▶ [TASK DESCRIPTION]: In the entries below, the lines from the one with "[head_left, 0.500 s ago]" through the one with "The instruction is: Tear" are to be copied exactly; both ends count.
....
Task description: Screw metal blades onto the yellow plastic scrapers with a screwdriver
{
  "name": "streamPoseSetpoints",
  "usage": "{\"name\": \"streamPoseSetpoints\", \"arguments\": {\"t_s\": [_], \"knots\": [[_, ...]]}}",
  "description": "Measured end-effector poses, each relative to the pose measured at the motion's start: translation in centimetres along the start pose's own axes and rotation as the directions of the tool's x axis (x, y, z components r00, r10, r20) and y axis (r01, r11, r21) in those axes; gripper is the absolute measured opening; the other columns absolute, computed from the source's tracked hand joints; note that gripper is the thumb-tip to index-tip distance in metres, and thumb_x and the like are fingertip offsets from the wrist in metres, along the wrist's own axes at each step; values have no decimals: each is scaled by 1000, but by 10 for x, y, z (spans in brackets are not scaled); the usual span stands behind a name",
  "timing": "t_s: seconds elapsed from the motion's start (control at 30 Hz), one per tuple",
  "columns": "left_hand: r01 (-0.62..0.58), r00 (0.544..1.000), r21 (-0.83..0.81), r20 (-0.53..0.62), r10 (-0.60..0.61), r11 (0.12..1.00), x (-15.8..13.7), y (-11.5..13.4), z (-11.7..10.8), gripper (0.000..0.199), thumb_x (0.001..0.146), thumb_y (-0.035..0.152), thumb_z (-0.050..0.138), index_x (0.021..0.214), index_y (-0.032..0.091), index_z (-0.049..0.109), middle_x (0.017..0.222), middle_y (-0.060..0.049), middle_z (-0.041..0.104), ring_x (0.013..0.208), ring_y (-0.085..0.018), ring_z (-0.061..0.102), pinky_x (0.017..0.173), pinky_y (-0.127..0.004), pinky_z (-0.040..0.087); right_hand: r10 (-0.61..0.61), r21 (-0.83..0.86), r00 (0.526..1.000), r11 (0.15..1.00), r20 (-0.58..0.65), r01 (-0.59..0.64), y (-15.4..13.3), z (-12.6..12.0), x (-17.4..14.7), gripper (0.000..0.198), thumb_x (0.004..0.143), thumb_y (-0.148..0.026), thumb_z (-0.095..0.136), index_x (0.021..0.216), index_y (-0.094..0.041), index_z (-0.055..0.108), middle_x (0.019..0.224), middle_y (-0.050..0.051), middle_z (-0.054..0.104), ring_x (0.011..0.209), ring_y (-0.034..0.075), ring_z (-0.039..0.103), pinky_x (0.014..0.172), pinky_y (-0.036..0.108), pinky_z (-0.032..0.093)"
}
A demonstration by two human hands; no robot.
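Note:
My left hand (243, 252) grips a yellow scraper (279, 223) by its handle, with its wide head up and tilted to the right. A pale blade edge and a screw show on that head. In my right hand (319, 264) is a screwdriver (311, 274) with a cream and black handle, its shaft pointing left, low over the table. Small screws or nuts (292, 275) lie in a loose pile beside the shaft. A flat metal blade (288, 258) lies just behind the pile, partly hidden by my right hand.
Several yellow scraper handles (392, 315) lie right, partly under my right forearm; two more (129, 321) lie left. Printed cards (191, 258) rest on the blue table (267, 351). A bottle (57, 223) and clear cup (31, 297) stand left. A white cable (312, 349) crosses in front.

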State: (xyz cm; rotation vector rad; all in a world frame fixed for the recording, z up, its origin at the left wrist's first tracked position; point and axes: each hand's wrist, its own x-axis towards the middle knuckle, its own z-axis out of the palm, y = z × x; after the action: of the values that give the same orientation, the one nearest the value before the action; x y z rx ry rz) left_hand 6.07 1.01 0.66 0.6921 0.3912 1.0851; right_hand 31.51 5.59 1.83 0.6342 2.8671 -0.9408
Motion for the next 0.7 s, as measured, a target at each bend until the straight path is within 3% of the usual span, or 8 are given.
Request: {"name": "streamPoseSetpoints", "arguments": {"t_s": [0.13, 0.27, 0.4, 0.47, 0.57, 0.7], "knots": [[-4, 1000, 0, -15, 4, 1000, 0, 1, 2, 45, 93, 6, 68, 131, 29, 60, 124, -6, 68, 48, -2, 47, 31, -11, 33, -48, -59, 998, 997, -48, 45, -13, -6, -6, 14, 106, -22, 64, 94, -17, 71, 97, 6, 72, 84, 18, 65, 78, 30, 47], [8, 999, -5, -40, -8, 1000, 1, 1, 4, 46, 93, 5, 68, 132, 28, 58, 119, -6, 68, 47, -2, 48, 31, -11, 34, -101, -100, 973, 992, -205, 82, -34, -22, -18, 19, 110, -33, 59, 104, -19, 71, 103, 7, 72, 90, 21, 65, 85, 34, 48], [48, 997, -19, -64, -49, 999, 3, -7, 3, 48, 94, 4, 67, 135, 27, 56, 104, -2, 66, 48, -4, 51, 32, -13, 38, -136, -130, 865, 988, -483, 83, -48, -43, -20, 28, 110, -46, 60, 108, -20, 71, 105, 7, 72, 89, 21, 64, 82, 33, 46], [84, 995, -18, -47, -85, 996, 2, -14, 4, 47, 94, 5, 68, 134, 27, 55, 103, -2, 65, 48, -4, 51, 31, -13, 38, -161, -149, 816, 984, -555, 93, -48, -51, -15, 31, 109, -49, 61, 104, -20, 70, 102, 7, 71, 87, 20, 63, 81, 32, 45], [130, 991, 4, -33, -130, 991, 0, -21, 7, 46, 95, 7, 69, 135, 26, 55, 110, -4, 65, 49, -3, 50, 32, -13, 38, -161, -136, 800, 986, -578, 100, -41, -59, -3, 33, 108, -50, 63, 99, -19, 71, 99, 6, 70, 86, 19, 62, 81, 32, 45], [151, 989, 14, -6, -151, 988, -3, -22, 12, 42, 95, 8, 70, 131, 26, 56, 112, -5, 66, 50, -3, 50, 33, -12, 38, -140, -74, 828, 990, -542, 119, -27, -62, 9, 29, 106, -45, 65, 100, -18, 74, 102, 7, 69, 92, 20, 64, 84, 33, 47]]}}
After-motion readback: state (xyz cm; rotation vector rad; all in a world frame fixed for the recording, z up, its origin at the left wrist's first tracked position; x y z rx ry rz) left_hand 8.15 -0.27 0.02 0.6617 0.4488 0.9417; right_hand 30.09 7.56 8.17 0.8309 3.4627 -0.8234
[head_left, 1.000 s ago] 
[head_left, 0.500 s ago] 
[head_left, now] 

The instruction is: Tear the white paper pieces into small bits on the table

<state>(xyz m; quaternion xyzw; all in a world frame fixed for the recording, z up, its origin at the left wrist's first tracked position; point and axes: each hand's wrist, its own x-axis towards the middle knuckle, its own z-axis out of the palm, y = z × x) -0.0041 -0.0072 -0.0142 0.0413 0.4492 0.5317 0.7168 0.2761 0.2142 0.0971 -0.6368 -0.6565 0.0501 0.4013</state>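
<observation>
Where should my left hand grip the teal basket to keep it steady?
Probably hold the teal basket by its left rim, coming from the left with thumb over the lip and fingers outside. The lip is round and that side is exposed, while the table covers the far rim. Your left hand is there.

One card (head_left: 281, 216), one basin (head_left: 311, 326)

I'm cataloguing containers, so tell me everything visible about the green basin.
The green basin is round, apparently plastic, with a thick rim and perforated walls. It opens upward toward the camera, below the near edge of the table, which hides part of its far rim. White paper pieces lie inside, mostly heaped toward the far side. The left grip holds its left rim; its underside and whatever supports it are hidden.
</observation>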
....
▶ [ANSWER FOR THIS EXERCISE]:
[head_left, 0.500 s ago] 
[head_left, now] 

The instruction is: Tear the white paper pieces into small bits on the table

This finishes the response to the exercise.